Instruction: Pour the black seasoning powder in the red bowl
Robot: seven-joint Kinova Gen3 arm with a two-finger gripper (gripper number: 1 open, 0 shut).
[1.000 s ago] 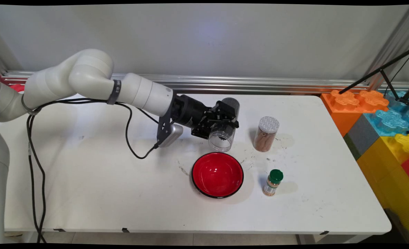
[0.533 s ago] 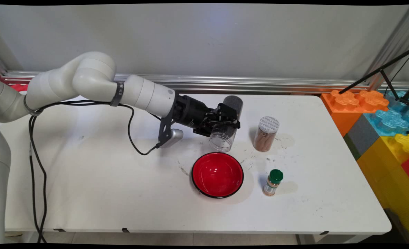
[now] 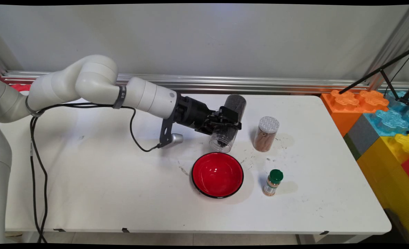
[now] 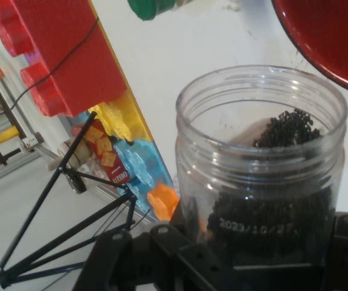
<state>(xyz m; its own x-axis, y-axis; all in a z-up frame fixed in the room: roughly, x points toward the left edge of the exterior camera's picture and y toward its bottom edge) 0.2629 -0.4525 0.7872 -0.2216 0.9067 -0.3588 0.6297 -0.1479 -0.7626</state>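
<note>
Clear jar [image 3: 224, 129], open-mouthed, lidless: a transparent plastic cylinder with a threaded neck, part-filled with small black grains, a printed date on its wall in the hand view [image 4: 262, 176]. Held tilted, mouth pointing down towards the red bowl [image 3: 217, 174], above the bench [image 3: 104, 180] just behind the bowl's far rim; the grains lie towards the raised base, with some gathered nearer the mouth. Judged light, stiff and smooth-walled, so liable to slip or turn in a loose grip; the loose contents will shift as it tips; best taken round the mid-body, as it is now. Tool [image 3: 229, 121]: closed on the jar's middle from the side, fingers either side of the wall. Red bowl: black-rimmed, glossy, upright, nothing visible in it. Second jar [image 3: 266, 134]: to the right of and behind the bowl, upright, white patterned lid, brown contents. Spice bottle [image 3: 273, 182]: just right of the bowl, small, green cap, upright. Dark specks lie on the bench between bowl and second jar.
</note>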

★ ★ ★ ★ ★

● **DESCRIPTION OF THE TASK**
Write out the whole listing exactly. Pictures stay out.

● **OUTPUT FOR THIS TASK**
Instruction: Pour the black seasoning powder in the red bowl
Robot: seven-joint Kinova Gen3 arm with a two-finger gripper (gripper number: 1 open, 0 shut).
[1.000 s ago] 
[0.533 s ago] 
[now] 
[now] 
<state>(xyz m; its own x-axis, y-axis; all in a z-up frame fixed in the room: roughly, x points toward the left edge of the exterior camera's picture and y toward its bottom edge) 0.2629 -0.4525 0.7872 -0.2216 0.9067 -0.3588 0.6297 -0.1479 -0.7626</state>
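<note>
Clear jar [image 3: 224, 129], open-mouthed, lidless: a transparent plastic cylinder with a threaded neck, part-filled with small black grains, a printed date on its wall in the hand view [image 4: 262, 176]. Held tilted, mouth pointing down towards the red bowl [image 3: 217, 174], above the bench [image 3: 104, 180] just behind the bowl's far rim; the grains lie towards the raised base, with some gathered nearer the mouth. Judged light, stiff and smooth-walled, so liable to slip or turn in a loose grip; the loose contents will shift as it tips; best taken round the mid-body, as it is now. Tool [image 3: 229, 121]: closed on the jar's middle from the side, fingers either side of the wall. Red bowl: black-rimmed, glossy, upright, nothing visible in it. Second jar [image 3: 266, 134]: to the right of and behind the bowl, upright, white patterned lid, brown contents. Spice bottle [image 3: 273, 182]: just right of the bowl, small, green cap, upright. Dark specks lie on the bench between bowl and second jar.
</note>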

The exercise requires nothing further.